Exigências rígidas da Anvisa e compra limitada da Sputnik travam aceleração de vacinados, diz Mauro Mendes

O governador Mauro Mendes (DEM) recebeu às 8h20 desta terça-feira (8) a primeira dose da vacina contra a covid-19. O procedimento estava marcado para às 8h no Centro de Vacinação da Assembleia Legislativa.

Acompanhado da equipe de seguranças, o governador Mauro Mendes preferiu não utilizar o seu benefício de autoridade para furar a fila. Como qualquer cidadão, pediu a senha e aguardou.

Após ser chamado pela equipe de enfermeiros, entregou a senha. Após tirar a camisa social de manga longa, sorriu bastante ao receber a primeira dose da vacina Astrazeneca, produzida em Oxford, na Inglaterra.

“Chegou o grande momento. Sou um dos brasileiros privilegiados em tomar a vacina nesta pandemia. Está comprovado no mundo que este é o melhor caminho e agora a luta é conseguir mais vacinas para livrar a população desta doença”, disse.

Chegada da Sputnik

Questionado a respeito da quantidade de vacina russa Sputnik V, que poderá chegar em Mato Grosso após a liberação parcial da Anvisa (Agência Nacional de Vigilância Sanitária), o governador Mauro Mendes informou que a equipe técnica ainda discute como será o procedimento para importação.

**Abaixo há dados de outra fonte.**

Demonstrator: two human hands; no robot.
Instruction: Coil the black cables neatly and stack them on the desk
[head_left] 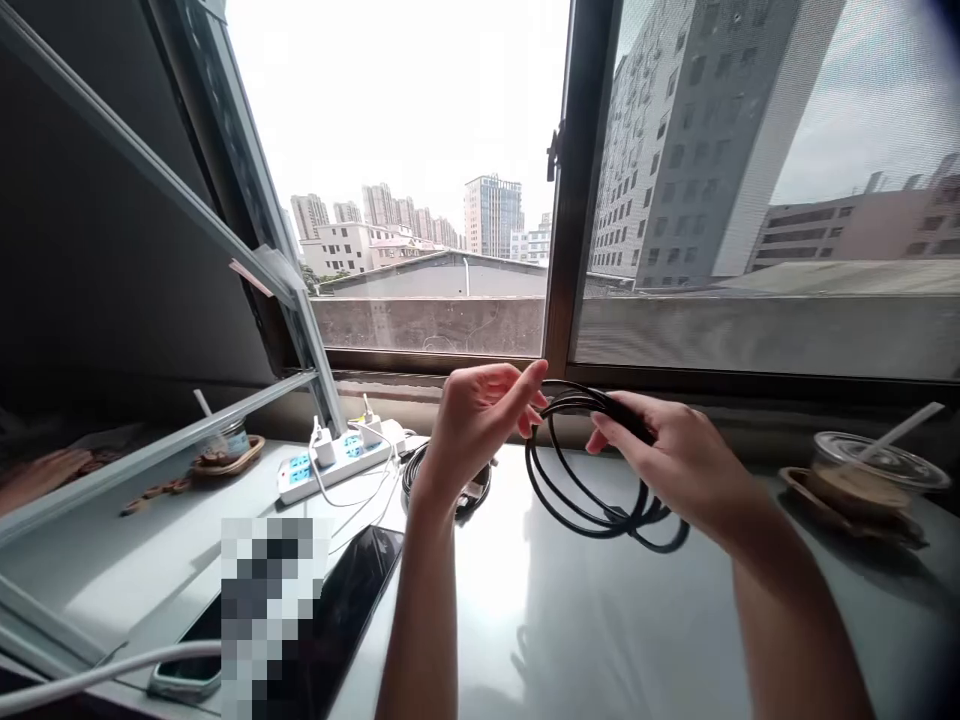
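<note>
A loosely looped black cable (pixel 592 525) hangs above the white tabletop, gathered in several turns. My right hand (pixel 671 445) is closed on the upper right part of the coil, thumb in front. My left hand (pixel 487 405) is raised at the coil's left edge, with its thumb stretched out and the other fingers loosely bent. Its fingertips are at the loops; whether they touch the cable I cannot tell. Behind my left wrist a second coiled black cable (pixel 472 500) lies on the table, partly hidden.
A white power strip (pixel 300 480) with plugged-in chargers stands left, near a dark phone (pixel 364 570) and a pixelated patch. A metal frame (pixel 315 330) rises there; beyond it show another hand (pixel 45 480) and a cup (pixel 232 440). A lidded drink cup (pixel 870 475) stands right.
</note>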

“Nós firmamos um contrato que previa 1,2 milhão de doses e precisamos acertar um cronograma de entrega diante da limitação do uso de imunizantes pela Anvisa. Quando tiver essas informações repassarei à sociedade”, disse.

“Público adulto e saudável”.

Apesar do aval da Anvisa, houve limitação do número de doses a 1% da população e a aplicação será destinada somente a um “público adulto e saudável”.

Mesmo com o entendimento do Supremo Tribunal Federal (STF) de que Estados estão autorizados a importar vacinas autorizadas pela Anvisa, caso o governo federal descumpra o plano nacional de imunização, o governador Mauro Mendes diz que considera inviável abrir diálogo com outros laboratórios para compra de imunizantes.

“Existem regras rígidas da Anvisa e a verdade é que a demanda é muito maior que a oferta. A vacina é o único caminho para nos livrarmos deste terrível pesadelo e não há alternativas neste momento”, concluiu.